The most basic form of thought-stopping is to say the word “Stop!” in a firm tone. This simple trick can temporarily disrupt one’s thought patterns long enough that they may literally pause everything they’re doing. Sometimes that pause is all it takes for a person to reflect on their actions and recognize if their behavior is inappropriate.

While this technique isn’t necessarily effective for all situations, it’s certainly worth a shot in a moment of crisis. Essentially, it is the human equivalent of rebooting a computer that’s acting up. Maybe it’ll fix the issue, maybe it won’t — but at least it’s a good first step.

Temporary separation

When tempers are flared up, many times the best thing you can do is get the aggrieved parties away from each other as fast as possible.

Every situation is different so there may be times when a conflict seems to be more one-sided, meaning one person is being aggressive or hostile while the other is less so. Still, for all sides to save face, it may be unwise to put the more aggressive person on a “time out.” Instead, consider asking both sides to take a break…a break where they go in opposite directions.

During this break period, Harvard Business Review recommends brokering a détente. “Don’t rush to sit them down together,” HBR suggests. “There are likely be asymmetries in their power or their abilities and you risk causing further damage to the relationship.”

Thus, there is no one-size-fits-all rule to how long the temporary separation of parties should last. Sometimes a few minutes is enough; other times, you might have to sit down with each employee first to discuss if anyone felt threatened or harassed. Organizations should definitely avoid putting two workers back into close contact if one of them feels unsafe.

Not taking sides (right away)

Before you jump in the middle of a verbal sparring at work, understand that anything you say could inadvertently throw gas on the fire. This can be especially true if you happen to have a closer relationship with one worker than the other, because of the perception of favoritism or bias.

Unless the conflict is blatantly one-sided or one worker is being berated, you don’t want to storm into the situation and start making judgments right away. There’s plenty of time for that after things have cooled down.

As noted by Slack, when attempting to de-escalate, “It’s more important to listen than to talk, and to ask questions instead of providing answers.”

Keep others out of it (at first)

Nothing seems to escalate an incident faster than when others rush in to shout support for one side or another. Just as you don’t want to personally fan the flames of a dispute, you also want to keep other people from making the same mistake in the heat of the moment. Unless an employee is in danger that requires a physical response, adding more angry voices may only make the situation worse.
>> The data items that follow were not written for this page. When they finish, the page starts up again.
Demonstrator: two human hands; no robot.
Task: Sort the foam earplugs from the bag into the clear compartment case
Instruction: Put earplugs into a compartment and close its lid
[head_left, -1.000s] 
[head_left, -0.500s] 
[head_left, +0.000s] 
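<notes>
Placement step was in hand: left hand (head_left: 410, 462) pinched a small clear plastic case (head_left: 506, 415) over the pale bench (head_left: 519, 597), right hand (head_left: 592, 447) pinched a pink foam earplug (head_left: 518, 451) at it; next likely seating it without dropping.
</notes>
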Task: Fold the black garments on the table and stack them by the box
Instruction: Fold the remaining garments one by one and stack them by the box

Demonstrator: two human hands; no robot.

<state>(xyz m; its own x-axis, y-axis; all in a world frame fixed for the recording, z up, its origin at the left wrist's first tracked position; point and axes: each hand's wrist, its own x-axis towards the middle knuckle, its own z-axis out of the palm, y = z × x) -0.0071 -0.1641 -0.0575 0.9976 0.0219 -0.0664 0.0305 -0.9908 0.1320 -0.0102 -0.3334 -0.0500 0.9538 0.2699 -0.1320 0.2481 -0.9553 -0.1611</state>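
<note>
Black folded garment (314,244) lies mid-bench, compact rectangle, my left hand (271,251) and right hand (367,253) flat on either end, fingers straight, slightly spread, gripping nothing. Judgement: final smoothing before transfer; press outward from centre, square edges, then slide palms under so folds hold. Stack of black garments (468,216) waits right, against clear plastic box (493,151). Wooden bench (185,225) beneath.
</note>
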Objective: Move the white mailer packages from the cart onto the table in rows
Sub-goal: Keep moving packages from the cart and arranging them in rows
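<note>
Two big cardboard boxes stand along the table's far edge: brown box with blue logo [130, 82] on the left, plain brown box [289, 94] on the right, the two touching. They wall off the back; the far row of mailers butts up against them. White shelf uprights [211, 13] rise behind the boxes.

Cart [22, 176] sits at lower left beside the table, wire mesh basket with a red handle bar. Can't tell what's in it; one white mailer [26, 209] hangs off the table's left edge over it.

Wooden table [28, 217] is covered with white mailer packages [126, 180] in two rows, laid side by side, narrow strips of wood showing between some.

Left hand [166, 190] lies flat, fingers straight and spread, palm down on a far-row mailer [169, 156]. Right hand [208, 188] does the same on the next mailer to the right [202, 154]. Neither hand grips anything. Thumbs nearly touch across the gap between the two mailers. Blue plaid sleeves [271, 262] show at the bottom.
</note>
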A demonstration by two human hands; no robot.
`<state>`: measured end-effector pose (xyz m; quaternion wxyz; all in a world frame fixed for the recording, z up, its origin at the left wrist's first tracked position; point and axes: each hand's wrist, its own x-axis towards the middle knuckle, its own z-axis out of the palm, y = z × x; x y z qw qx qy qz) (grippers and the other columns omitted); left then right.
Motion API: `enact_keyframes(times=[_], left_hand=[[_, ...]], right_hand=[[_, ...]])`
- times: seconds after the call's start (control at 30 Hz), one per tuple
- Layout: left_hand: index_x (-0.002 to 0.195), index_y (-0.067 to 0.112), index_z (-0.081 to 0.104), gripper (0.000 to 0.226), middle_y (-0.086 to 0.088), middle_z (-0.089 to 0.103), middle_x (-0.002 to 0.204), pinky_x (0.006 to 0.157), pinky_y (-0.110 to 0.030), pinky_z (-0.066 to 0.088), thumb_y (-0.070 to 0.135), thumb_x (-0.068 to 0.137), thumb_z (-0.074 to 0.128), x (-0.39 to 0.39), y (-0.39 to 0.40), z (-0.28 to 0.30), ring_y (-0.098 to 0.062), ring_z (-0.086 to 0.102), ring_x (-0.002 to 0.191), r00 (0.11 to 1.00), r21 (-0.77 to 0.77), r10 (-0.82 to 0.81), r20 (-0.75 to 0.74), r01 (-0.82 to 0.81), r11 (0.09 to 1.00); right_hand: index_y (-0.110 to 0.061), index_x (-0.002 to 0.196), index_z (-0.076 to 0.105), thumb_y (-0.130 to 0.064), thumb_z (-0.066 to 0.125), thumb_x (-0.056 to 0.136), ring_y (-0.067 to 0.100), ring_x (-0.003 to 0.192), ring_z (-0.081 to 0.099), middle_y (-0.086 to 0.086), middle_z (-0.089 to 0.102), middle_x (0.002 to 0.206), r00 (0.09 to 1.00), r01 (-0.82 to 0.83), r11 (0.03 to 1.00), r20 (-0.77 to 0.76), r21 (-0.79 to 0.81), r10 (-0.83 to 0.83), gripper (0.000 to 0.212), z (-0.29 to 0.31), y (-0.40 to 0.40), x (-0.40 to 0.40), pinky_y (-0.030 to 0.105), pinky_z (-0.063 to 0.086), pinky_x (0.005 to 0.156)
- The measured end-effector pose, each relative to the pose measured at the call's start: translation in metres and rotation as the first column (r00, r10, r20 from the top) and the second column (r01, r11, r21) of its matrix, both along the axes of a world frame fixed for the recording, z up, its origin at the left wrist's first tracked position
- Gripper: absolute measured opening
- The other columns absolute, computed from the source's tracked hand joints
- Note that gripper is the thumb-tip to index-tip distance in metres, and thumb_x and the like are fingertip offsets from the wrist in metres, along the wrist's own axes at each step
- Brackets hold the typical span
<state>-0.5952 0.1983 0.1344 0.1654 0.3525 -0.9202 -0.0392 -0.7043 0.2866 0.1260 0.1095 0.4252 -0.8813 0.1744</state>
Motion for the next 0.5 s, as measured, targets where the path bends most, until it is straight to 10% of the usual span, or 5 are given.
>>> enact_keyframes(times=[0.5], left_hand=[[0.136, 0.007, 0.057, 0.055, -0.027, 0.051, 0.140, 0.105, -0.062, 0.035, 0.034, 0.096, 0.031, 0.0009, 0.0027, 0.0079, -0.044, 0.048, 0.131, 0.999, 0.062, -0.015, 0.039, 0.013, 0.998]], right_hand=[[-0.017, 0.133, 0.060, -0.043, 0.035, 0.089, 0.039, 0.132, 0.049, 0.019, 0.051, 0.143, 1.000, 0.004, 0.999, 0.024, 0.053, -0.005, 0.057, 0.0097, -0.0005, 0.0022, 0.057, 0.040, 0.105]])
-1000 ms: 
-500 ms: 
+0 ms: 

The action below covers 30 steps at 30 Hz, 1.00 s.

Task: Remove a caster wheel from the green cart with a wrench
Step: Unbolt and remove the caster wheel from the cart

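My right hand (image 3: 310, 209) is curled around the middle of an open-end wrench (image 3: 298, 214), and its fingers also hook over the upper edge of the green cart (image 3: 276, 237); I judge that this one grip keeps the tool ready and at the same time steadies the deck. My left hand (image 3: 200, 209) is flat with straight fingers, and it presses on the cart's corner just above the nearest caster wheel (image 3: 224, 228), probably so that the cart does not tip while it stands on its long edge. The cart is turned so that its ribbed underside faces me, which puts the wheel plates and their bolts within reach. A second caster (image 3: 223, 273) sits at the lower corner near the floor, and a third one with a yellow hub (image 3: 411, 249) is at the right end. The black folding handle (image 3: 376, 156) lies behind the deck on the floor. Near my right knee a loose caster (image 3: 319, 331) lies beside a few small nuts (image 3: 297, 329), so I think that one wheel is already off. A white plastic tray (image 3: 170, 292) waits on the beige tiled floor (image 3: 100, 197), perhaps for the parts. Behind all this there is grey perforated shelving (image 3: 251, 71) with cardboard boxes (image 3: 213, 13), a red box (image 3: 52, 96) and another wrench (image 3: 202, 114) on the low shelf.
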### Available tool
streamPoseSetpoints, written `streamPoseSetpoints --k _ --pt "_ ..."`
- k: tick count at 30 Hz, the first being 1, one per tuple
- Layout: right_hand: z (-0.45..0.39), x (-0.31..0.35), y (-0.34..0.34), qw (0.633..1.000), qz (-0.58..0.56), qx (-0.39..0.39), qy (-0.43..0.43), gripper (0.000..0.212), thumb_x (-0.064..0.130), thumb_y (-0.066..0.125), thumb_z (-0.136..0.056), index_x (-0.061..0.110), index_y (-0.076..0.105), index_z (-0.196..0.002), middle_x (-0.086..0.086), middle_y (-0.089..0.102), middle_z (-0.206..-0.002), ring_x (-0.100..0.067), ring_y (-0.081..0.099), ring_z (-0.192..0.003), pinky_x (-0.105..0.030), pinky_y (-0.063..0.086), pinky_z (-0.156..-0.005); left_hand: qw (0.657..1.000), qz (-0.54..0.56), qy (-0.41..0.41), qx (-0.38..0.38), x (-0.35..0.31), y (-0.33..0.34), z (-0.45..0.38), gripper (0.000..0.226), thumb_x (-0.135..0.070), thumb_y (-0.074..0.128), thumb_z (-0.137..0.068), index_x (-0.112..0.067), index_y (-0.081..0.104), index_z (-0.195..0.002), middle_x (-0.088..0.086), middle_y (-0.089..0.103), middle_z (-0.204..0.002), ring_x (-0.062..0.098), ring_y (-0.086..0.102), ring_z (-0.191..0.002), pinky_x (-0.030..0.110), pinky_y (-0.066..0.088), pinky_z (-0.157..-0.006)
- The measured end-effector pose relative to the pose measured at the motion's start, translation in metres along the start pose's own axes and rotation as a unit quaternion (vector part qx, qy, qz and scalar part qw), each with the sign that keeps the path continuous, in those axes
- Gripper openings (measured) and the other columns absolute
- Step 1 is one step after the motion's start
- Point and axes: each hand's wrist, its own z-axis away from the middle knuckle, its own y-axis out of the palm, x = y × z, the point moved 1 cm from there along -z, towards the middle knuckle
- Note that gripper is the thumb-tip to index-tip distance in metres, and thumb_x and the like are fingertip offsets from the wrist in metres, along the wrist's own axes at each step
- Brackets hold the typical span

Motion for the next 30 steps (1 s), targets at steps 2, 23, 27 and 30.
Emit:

There will be plenty of time later for debriefing anyone who wants to add their opinions. In fact, if an incident is severe enough, it’s vital to bring in such employees who may have witnessed what occurred, or anyone who has additional information pertinent to the story.

In Closing

It’s human nature to get frustrated and upset at work sometimes. We’ve all done it to some extent, even if we managed to keep our feelings to ourselves. But sometimes workers wind up venting on each other. Before that even happens, the entire team needs to be trained and ready to respond appropriately to de-escalate the situation. When handled correctly, most workplace conflicts can reach a peaceful resolution where everyone can get back to work without further disruption.